La réponse de la mairie

 

Le baromètre de la délinquance 2013 publié par l’Express place Saint-Denis en 3e position des circonscriptions les plus dangereuses de France et d’Outre-mer. C’est même la pire circonscription en ce qui concerne les violences physiques crapuleuses (avec vol).

Et la question du manque de moyens est effectivement une des premières causes évoquée par la mairie. « Nous avons seulement un quart des effectifs de Police Nationale alloué au 18e arrondissement de Paris, explique ainsi une employée municipale, qui souhaite restée anonyme elle aussi. Si nous augmentons la police municipale, ce sont les Dionysiens, une population déjà assez fragilisée, qui vont devoir payer des impôts locaux en plus. Ce n’est pas normal qu’ils payent deux fois pour leur sécurité, c’est à l’Etat d’assurer son travail. »

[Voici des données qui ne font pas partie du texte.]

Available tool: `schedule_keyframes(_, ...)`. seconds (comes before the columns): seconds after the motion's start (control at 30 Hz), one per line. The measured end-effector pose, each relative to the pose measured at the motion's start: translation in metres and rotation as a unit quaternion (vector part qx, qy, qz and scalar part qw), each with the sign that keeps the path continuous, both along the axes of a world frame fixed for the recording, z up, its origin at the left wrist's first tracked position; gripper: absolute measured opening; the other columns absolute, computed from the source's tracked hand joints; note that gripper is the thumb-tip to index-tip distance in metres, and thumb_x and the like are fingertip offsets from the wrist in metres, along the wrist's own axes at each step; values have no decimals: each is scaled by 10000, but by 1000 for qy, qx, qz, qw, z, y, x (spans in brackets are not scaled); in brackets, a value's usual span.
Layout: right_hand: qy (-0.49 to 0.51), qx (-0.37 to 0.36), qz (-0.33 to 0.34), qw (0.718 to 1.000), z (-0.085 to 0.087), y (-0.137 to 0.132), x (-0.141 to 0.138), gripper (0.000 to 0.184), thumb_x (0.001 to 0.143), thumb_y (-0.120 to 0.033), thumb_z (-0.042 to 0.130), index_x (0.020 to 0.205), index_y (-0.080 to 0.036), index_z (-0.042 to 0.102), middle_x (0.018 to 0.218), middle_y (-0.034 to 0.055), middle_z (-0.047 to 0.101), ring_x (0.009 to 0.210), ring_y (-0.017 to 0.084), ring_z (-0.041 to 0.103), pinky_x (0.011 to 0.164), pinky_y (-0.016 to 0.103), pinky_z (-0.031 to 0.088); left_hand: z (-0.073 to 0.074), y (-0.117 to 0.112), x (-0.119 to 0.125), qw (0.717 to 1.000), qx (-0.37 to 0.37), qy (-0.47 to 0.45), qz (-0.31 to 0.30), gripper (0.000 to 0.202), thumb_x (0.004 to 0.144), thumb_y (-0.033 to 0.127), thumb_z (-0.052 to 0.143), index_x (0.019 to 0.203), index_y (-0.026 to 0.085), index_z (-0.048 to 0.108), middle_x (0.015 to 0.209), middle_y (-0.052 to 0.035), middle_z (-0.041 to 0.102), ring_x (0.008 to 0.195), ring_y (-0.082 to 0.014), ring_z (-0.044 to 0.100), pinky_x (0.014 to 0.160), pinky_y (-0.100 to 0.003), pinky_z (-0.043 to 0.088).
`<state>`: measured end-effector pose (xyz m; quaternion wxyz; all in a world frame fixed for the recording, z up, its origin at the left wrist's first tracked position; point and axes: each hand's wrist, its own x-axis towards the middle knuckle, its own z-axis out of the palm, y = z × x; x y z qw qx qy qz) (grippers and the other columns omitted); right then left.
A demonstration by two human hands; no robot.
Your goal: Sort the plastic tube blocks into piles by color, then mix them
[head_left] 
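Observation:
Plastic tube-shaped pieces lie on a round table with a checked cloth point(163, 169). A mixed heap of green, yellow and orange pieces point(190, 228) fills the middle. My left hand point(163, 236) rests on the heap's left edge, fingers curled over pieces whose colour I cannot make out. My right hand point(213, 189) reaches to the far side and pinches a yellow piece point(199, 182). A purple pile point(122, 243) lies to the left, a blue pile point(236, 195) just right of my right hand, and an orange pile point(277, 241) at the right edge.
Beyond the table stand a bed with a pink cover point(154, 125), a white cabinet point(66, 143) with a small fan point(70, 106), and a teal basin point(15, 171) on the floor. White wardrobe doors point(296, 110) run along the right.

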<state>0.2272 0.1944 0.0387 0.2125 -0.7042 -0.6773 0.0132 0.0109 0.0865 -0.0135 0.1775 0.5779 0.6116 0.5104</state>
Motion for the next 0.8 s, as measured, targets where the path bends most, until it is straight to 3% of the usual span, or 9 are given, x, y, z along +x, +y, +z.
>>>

Pour expliquer cette délinquance spécifique au centre de la ville, cette même source évoque la question de l’insalubrité de l’habitat privé. « Les appartements sont vendus peu chers à cause de leur état dégradé, et cela attire les populations pauvres mais aussi les marchands de sommeil. La ville est très engagée sur cette question de rénovation urbaine. »

 

Une démarche mal comprise

 

Les femmes, interrogées au hasard sur la brocante qui avait lieu ce jour de septembre sur la place de la mairie, le confirment de manière unanime. Jeunes ou vieilles, de quelque origine que ce soit, leur constat est sans appel. « Je me suis fait plusieurs fois arracher mon sac à mains et frapper, raconte Janine, une retraitée qui habite Saint-Denis depuis 1960. « J’ai peur d’être agressée, avoue Malika, 46 ans, dont les doigts enserrent la anse de son sac à main, collé à son épaule. Je me suis déjà fait voler trois fois mes papiers, mais ils ne m’ont pas frappée car je leur ai laissé mon sac. Cela me fait beaucoup de peine, voir tous ces jeunes zoner, c’est vraiment triste. »

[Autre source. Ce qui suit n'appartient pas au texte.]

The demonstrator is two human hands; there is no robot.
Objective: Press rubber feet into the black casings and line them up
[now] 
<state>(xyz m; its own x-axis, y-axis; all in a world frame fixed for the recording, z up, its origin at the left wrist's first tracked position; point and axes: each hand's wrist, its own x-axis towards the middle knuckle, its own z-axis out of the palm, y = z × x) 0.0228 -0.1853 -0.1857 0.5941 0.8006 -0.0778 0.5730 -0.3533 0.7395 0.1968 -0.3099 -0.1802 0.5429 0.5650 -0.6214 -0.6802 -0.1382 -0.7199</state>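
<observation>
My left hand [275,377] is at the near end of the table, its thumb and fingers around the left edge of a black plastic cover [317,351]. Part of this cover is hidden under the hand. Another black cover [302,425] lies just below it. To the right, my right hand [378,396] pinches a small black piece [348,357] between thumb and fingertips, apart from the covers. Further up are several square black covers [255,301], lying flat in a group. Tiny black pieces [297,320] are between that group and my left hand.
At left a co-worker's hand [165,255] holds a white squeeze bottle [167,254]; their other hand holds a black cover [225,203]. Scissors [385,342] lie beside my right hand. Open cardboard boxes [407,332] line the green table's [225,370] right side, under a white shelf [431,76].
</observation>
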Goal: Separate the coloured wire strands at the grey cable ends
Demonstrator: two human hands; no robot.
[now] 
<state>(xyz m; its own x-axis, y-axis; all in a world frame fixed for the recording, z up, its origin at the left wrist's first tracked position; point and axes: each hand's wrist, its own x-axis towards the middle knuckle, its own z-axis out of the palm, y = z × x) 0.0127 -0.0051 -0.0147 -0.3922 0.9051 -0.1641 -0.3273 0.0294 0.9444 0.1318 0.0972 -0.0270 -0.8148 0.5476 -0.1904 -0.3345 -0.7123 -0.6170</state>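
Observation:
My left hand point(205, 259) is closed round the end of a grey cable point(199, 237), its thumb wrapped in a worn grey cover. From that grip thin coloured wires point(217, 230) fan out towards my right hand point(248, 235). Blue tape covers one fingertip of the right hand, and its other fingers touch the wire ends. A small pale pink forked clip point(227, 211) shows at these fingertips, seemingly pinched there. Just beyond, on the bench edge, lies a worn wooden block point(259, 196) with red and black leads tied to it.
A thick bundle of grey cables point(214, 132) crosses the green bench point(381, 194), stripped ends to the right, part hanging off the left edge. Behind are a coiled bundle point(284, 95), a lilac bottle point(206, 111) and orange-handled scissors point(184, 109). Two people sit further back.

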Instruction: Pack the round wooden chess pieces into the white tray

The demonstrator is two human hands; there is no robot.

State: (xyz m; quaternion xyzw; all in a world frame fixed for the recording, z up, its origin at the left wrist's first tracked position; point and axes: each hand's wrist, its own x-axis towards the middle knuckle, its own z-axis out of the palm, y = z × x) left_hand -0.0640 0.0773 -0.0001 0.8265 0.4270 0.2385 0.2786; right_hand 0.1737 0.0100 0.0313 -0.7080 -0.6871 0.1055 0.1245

Le collectif Sacamain n’a pourtant pas reçu un très bon accueil au sein de la population. Une de leurs premières actions, qui fût de placarder des affiches un peu partout dans Saint-Denis, fut perçue comme un geste de provocation par bien des habitants. Sophie*, une dionysienne qui passait par hasard au moment de notre reportage, raconte qu’elle soutient maintenant l’action du collectif, mais qu’au moment où elle a vu une des affiches (qui montre un jeune cagoulé arracher un sac à une vieille dame), elle a mal perçu le message. « Je me suis demandée ce que c’était ce truc, et j’ai trouvé ça un peu choquant. Mais maintenant que je sais qui se cache derrière, je comprends mieux et je sais que ça n’a rien de raciste. »

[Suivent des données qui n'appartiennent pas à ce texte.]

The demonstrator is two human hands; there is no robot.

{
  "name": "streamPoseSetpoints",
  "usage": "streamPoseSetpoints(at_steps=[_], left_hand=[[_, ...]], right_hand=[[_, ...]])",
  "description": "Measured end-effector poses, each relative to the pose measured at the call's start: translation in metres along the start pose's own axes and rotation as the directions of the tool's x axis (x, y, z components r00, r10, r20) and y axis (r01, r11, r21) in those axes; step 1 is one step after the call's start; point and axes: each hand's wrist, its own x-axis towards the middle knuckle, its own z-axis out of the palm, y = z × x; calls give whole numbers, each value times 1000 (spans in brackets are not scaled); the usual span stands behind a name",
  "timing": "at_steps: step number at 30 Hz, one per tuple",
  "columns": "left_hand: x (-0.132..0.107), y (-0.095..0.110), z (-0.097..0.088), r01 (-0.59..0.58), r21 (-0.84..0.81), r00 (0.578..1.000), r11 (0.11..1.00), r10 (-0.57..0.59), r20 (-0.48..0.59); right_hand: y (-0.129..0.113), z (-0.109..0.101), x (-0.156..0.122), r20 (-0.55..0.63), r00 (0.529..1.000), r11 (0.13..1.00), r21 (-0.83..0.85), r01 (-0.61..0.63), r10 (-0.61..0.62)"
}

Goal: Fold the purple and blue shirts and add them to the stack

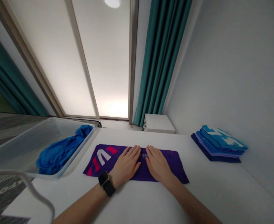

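Observation:
A purple folded garment (174, 161) with pink and white markings at its left end lies flat across the white table (151, 199). My left hand (127, 165) rests palm down on its middle, fingers stretched out, with a black watch on the wrist. My right hand (157, 164) lies flat beside it, also palm down with fingers extended. The two hands sit side by side, almost touching, and hold nothing.
A clear plastic bin (18, 146) at the left holds a crumpled blue garment (60, 149). A stack of folded blue and purple garments (219, 143) sits at the right by the wall. A small white cabinet (158, 123), teal curtains and a window stand behind.

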Motion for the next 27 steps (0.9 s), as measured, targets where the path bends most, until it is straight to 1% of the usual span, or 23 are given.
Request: streamPoseSetpoints(at_steps=[2, 6, 9, 13, 15, 18, 23, 27], left_hand=[[-4, 4, 12, 13, -8, 1000, 1000, -13, 20], [-10, -3, 27, 84, -19, 994, 996, -83, 78], [-11, -5, 30, 115, -12, 991, 993, -113, 76], [-13, -7, 28, 172, 0, 984, 985, -172, 47], [-18, -14, 26, 205, 6, 977, 979, -205, 53], [-28, -30, 21, 247, 16, 966, 969, -247, 81], [-44, -59, 16, 310, 26, 940, 950, -311, 138], [-49, -75, 13, 361, 46, 915, 932, -363, 177]], right_hand=[[-6, 10, -6, 37, 999, 998, 54, 25, -27], [-2, 24, -10, 121, 992, 995, 103, 9, -22], [0, 25, -9, 141, 990, 993, 116, 5, -22], [-1, 18, -9, 161, 987, 993, 114, -22, 3], [-1, 15, -10, 170, 985, 994, 102, -43, 25], [2, 13, -12, 183, 982, 993, 102, -57, 38], [5, 17, -13, 178, 983, 991, 121, -57, 35], [7, 19, -14, 174, 984, 991, 115, -66, 45]])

Sophie n’est pas la seule à avoir été choquée. L’anonymat des auteurs des affiches a fait couler beaucoup d’encre au moment de leur apparition sur les murs de la ville, comme en témoigne le mur Facebook de Sacamain. On voit notamment une autre association de la ville demander énergiquement au collectif de dévoiler son identité.  Mais cet anonymat est totalement assumé par Catherine. « C’était simplement parce qu’on ne voulait pas que ce combat soit concentré sur nos personnes. Qui je suis importe peu, c’est le message qu’il faut écouter. »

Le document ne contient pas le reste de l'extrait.